Its been a while now, but here it is anyways...
About six or seven weeks ago, I scored a phone interview (technically two) with Google's IT department for a summer internship. Nobody was more surprised then I was that Google actually found my resume somewhat impressive enough to warrent a phone interview, especially considering my less-then-stellar GPA and the enormous number of super-intelligent applicants Google recieves every day. The two interviews were each forty-five minutes long, and the interviewers (both intelligent IT guys, and not technically incompetent manager types) took pretty much all of the alloted time.

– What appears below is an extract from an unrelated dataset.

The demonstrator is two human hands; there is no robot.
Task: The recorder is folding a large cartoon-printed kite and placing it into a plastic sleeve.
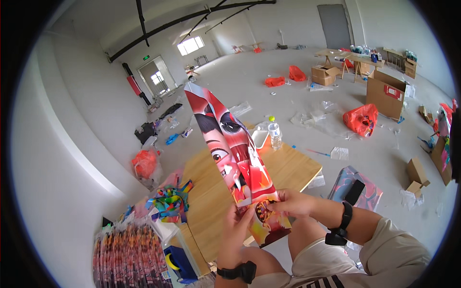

These days, almost every CS guy dreams of working for Google and so I've heard a few things about their interviews before, which I would like to mention before I get into my interview. A few years ago when I was an intern at Intel, they had a lady come in to tell all the high school interns about how to be successful in scoring future jobs. She spent a lot of time teaching us how to walk properly, shake hands, sit in a proper manner, dress, and answer generic interview questions. She told us that Google interviewers like to ask broad open ended questions like "how would you sell ice to an eskimo" and "why are manhole covers round," and promptly put us to answering similar questions. A few months later, I went to a Google Tech Talk at my University, where a Google software engineer was asked by someone in the audience if Google did in fact like to ask interview questions like "why are manhole covers round." The Google rep resonded with the following:
"In my time at Google I have interviewed several software engineers and I have never asked a question like that before. Google is not in the business of making manhole covers. If we did make manhole covers, we might ask those kinds of questions."
I think occassionally, a Google interviewer might throw in a brain teaser if they just want to burn some time, but apparently they don't do it too often.
Anyways, going on to my interview... I was interviewing for an IT position, so unlike the software developer positions where they barrage you with an endless stream of algorithim and programming questions (Why is quicksort log(n)? Whats the best sorting algorithim to use in this scenario? What data structure would you use for this? etc.) there was almost no programming invovled in my interview. And since the recruiter and HR person told me pretty much nothing about what I should expect, I went into the interview pretty much cold.